1. クリニックコンセプトの確立:多角化の「羅針盤」を作る
分院展開において最も重要なのは、本院と分院それぞれが目指すべき方向性を明確にする「クリニックコンセプトの確立」です。
コンセプトが曖昧なまま規模だけを拡大すると、各分院がバラバラの方向を向き、法人のブランディングが崩壊します。多くの医療法人が2院、3院と拡大する過程で、スタッフの離職やサービスの質の低下といった「成長痛」に苦しむのは、組織の設計図が1院経営の延長線上のままだからです。
これを防ぐためには、まず「法人の理念(共通の価値観)」と「各クリニックの役割」を定義する必要があります。
本院は「かかりつけ内科」で分院は「内視鏡特化」のように、それぞれが相互に補完し合う関係性を明確にすることで、患者は「どの院に行けば、どのような医療を受けられるか」を直感的に理解できるようになります。また、スタッフにとっても「自分たちの存在意義」が明確になり、組織への帰属意識が高まります。コンセプトは、多角化しても医療の質を均一に保つための「羅針盤」となります。
2. 医師とスタッフの充足:採用から「選ばれる組織」への転換
コンセプトが固まった次に直面する課題は、それを実行する「医師と現場スタッフの充足」です。分院展開の成否は、事実上「良い分院長を確保できるか」に懸かっています。
現代の医療業界において、単に高い給与を提示するだけでは優秀な人材は集まりません。特に分院長候補となる医師は、自身のキャリア形成や働きやすさを重視します。以下の3つの視点で「選ばれる組織」を作る必要があります。
キャリアパスの提示
「一生雇われの院長」ではなく、将来的な分院の承継、あるいは法人の理事としての経営参画など、医師の野心やライフステージに応じた出口戦略を提示すること。
採用のミスマッチを防ぐ
確立したコンセプトを前面に出し、スキルだけでなく「理念に共感できるか」を基準に採用を行います。
これにより、分院展開時に起こりがちな「院長と法人のミスマッチ」を未然に防ぐことができます。
3. 権限の整理と明確化:ガバナンスと自律性の両立
最後にして最大の難所が、「権限の整理」です。理事長がすべての決定権を握り続けると、分院が増えるにつれて経営判断がボトルネックとなり、現場のスピード感が失われます。
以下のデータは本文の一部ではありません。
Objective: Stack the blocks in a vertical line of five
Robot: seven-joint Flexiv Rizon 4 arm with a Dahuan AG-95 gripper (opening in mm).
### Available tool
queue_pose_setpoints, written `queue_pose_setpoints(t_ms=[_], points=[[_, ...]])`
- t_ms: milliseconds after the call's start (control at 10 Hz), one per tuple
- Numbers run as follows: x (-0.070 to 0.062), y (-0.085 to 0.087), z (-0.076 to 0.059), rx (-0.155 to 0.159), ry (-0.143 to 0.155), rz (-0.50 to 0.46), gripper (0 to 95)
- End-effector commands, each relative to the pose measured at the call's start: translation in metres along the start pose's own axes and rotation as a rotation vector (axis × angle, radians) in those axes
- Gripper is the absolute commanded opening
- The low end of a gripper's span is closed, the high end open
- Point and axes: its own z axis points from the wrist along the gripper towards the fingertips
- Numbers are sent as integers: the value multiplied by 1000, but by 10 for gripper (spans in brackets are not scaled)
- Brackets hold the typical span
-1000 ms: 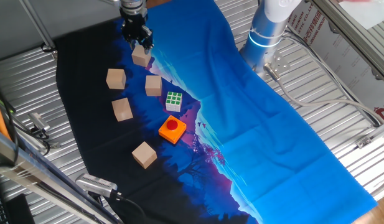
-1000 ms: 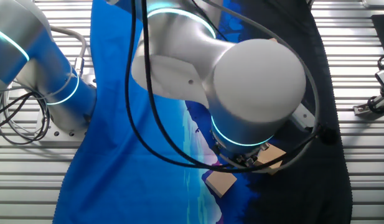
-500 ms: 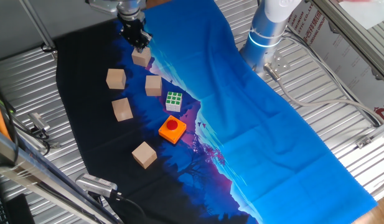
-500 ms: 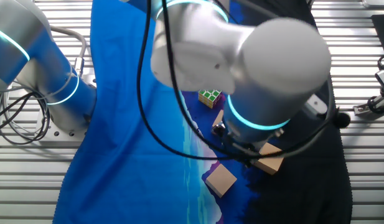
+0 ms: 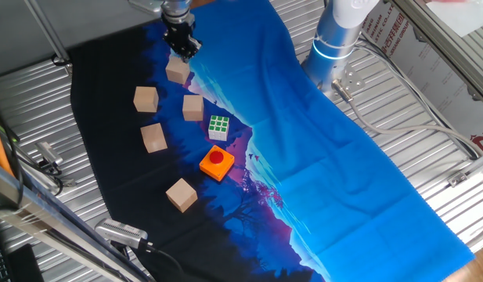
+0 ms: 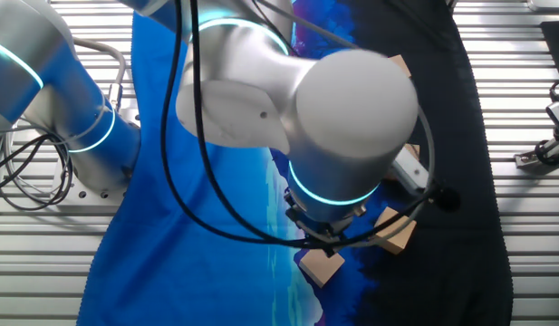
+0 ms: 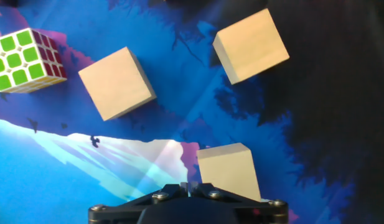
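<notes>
The black two-finger gripper (image 5: 181, 45) is hovering above the nearest light-tan wooden cube (image 5: 177, 70); jaw state cannot be told. Recommend centring squarely before descending.

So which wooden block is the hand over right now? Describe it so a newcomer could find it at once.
Start at the dark end of the blue cloth on the table. Five tan blocks lie scattered there; the hand is just above the block farthest from the orange button block. It sits right on the blue-black border, alone at the end of the cluster, beyond the green-and-white puzzle cube.
</notes>
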Motion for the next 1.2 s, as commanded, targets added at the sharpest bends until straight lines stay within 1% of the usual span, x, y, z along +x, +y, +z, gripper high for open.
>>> queue_pose_setpoints(t_ms=[100, 200, 300, 700, 900, 1200], points=[[-1, 0, 1, -10, -13, -18, 760], [-2, -1, 0, -29, -28, 3, 950], [-2, -1, 0, -25, -28, -1, 950], [-5, -1, 1, 4, -5, -11, 950], [-7, -2, 1, 4, -4, -18, 950], [-7, -2, 1, 2, -3, -23, 950]])
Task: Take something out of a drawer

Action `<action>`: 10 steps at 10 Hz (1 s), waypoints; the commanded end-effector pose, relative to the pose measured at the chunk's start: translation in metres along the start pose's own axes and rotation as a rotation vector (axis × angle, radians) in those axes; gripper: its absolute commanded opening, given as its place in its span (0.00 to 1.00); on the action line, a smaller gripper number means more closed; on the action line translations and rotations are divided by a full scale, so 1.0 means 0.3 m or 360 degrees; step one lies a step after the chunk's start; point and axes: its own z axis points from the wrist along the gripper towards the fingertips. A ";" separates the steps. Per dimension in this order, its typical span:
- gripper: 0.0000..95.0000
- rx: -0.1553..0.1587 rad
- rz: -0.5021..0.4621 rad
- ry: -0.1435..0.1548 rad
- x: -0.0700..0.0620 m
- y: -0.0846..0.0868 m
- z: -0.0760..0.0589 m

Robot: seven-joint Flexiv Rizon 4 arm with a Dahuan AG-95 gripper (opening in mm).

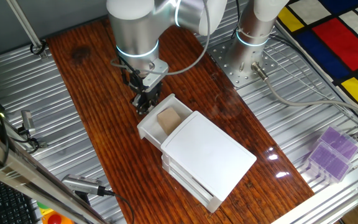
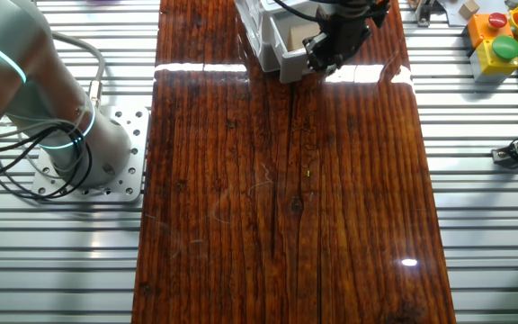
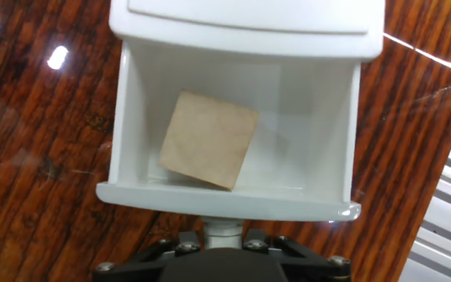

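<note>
The top drawer [image 1: 149, 128] of the white stacked box [image 1: 209, 152] is pulled open toward my gripper. The tan squarish block [image 1: 168, 120] lies flat inside it, skewed, left of middle in the hand view [image 3: 210, 139]. My gripper [image 1: 144, 106] is at the drawer's front wall [image 3: 225, 202], with its jaws on either side of the small white knob [image 3: 222, 228] and closed on it. In the other fixed view the gripper [image 2: 318, 58] is at the open drawer [image 2: 281, 56] at the table's far edge, and the block [image 2: 297, 34] just shows.
The lower drawers [image 1: 188, 180] are closed. A purple box [image 1: 331, 152] sits on the metal slats at right. The arm's base plate [image 1: 244, 62] is behind the box. Coloured toys [image 2: 502, 36] lie off the wooden board [image 2: 286, 198].
</note>
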 end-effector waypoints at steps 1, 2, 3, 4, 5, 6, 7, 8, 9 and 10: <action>0.80 -0.0006 0.0034 0.0000 -0.005 -0.003 -0.022; 0.80 -0.0011 0.0060 -0.0002 -0.010 -0.003 -0.040; 0.80 -0.0023 0.0107 -0.0013 -0.020 -0.002 -0.072; 0.80 -0.0032 0.0163 -0.0012 -0.036 0.001 -0.112; 0.80 -0.0040 0.0207 -0.0017 -0.049 0.002 -0.138; 0.80 -0.0051 0.0252 -0.0021 -0.072 0.001 -0.179; 0.80 -0.0060 0.0285 -0.0023 -0.094 -0.001 -0.209; 0.80 -0.0062 0.0293 -0.0024 -0.105 -0.002 -0.221; 0.80 -0.0062 0.0310 -0.0029 -0.126 -0.004 -0.236; 0.60 -0.0062 0.0314 -0.0030 -0.144 -0.011 -0.238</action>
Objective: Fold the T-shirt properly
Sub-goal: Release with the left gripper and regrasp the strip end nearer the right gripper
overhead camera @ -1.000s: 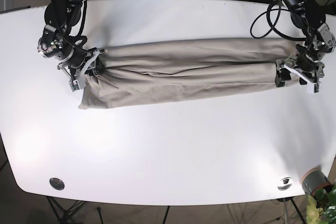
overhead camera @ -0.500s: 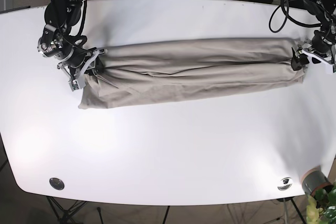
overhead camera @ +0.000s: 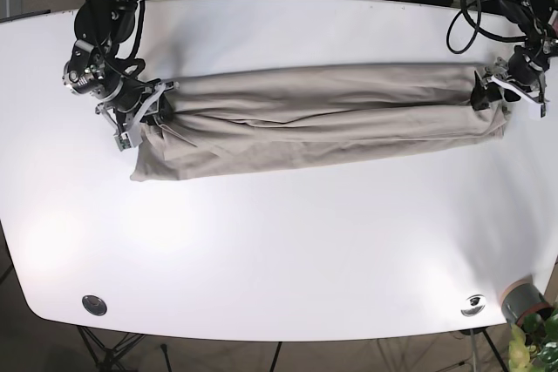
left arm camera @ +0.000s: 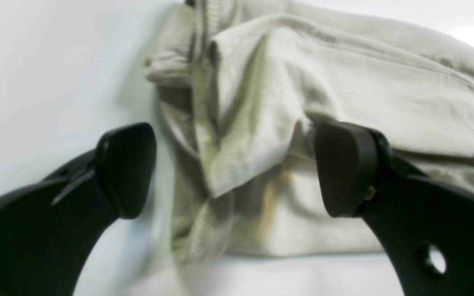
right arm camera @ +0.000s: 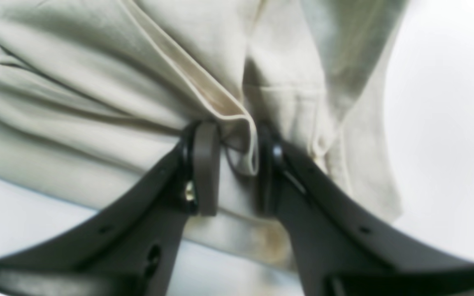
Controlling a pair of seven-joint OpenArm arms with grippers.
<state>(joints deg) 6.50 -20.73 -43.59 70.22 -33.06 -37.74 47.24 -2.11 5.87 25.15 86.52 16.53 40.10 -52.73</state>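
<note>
STEP: lengthwise fold laid, ends being handled | T-shirt [overhead camera: 318, 118] lying as a long band on the surface [overhead camera: 279, 250], stretching between both claws | right claw [right arm camera: 237, 164] pinching a hem fold | left claw [left arm camera: 237, 168] spread, straddling the bunched end | NEXT: likely regripping for the crosswise fold.

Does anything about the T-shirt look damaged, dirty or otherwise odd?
Yes. The T-shirt carries a yellowish stain near its edge, just below the right claw. The left wrist view shows a similar orange-brown streak between the open left claw's fingers.
</note>
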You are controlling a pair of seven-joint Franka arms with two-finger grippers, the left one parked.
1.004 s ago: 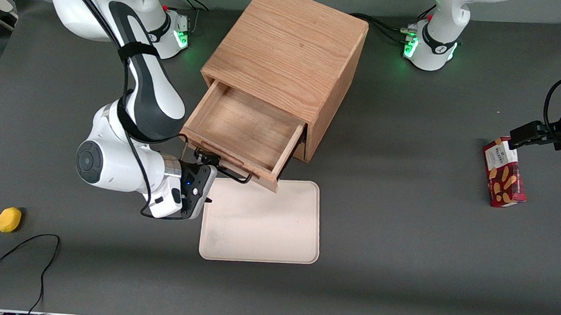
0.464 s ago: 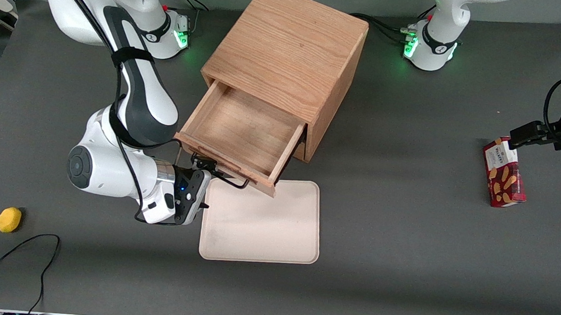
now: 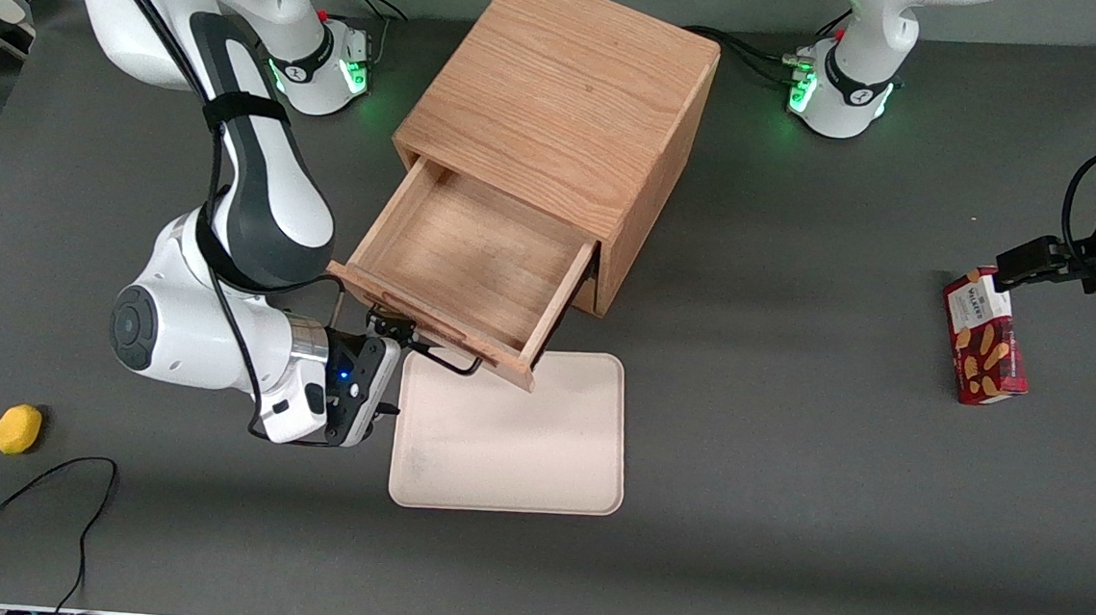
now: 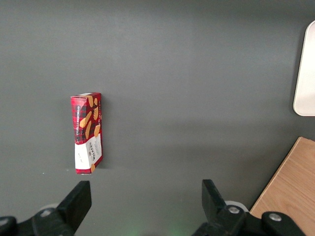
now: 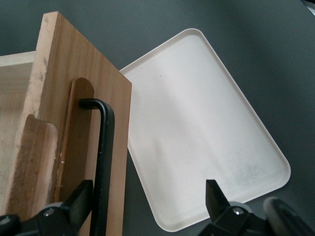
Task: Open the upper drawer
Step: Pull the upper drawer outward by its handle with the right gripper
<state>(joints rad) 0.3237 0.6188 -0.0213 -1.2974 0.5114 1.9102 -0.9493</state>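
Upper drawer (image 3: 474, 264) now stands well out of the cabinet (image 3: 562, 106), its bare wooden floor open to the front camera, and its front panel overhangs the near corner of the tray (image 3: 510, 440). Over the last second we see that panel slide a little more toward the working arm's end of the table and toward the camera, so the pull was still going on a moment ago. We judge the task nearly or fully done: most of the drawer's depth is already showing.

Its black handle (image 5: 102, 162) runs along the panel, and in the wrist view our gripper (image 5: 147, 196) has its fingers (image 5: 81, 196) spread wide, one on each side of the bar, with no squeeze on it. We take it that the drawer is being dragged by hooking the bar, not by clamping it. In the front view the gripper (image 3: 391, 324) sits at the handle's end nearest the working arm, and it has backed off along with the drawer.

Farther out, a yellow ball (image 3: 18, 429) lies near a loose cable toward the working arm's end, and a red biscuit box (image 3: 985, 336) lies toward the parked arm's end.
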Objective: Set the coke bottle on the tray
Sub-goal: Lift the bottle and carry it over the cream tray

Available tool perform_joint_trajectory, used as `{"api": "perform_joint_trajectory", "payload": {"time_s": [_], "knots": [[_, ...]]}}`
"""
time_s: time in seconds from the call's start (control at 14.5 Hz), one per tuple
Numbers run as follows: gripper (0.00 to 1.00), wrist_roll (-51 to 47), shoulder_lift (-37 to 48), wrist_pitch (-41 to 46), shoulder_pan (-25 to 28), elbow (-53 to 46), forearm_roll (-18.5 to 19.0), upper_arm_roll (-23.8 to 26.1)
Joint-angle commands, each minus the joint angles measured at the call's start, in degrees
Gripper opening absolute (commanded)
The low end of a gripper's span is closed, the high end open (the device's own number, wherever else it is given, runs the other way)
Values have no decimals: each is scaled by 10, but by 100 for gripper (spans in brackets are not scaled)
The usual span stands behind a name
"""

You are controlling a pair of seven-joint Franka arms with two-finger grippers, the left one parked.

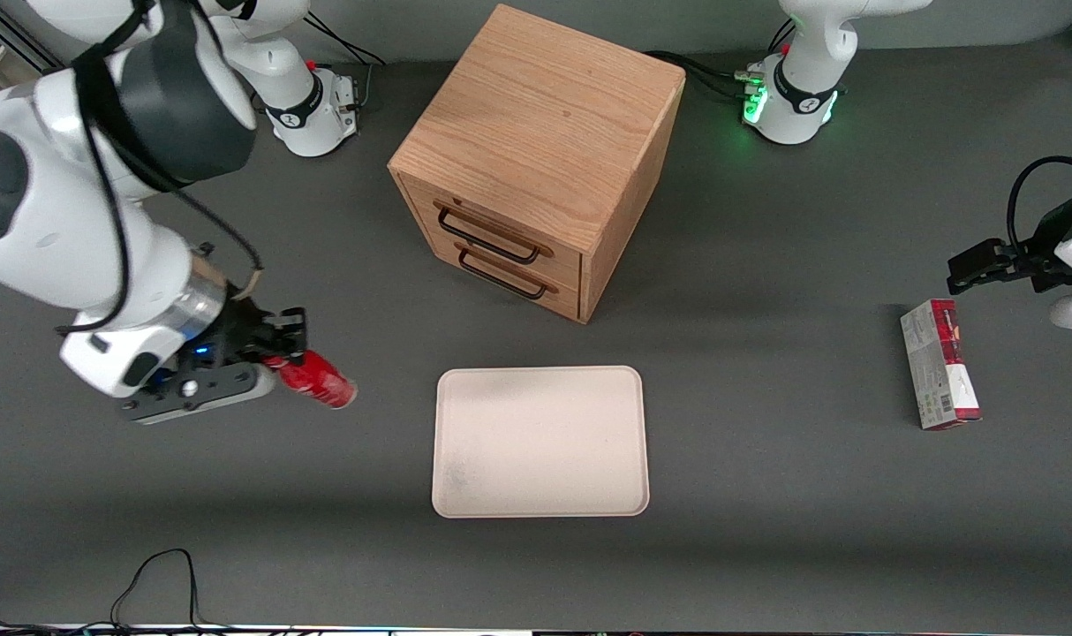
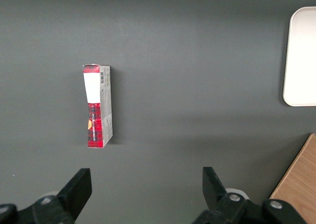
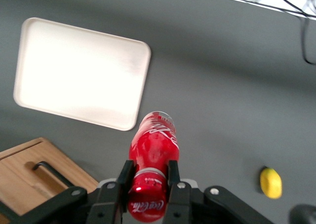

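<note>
My right gripper (image 1: 280,353) (image 3: 148,172) is shut on the coke bottle (image 1: 317,380) (image 3: 154,145), a small red bottle held by its neck just below the red cap. The bottle hangs tilted above the grey table, toward the working arm's end, apart from the tray. The cream-white tray (image 1: 540,442) (image 3: 81,73) (image 2: 301,56) lies flat and bare in front of the wooden drawer cabinet (image 1: 536,159), nearer the front camera than it.
A red-and-grey carton (image 1: 939,362) (image 2: 98,105) lies toward the parked arm's end of the table. The wrist view shows a yellow lemon (image 3: 271,183) on the table and a corner of the cabinet (image 3: 39,169). Cables (image 1: 156,583) trail along the table's front edge.
</note>
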State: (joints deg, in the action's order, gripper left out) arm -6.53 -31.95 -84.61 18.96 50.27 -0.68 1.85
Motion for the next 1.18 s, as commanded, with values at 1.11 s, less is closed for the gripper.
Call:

逆に、すべてを分院長に任せきりにすると、法人の統制が効かなくなるリスクもあります。これを解決するには、組織図において責任境界線を明確に引くことが不可欠です。
「何を決めてよくて、何を相談すべきか」を明文化した権限規定を作成し、それを組織図と連動させることで、理事長がいなくても円滑に回る「自律型組織」への転換が可能になります。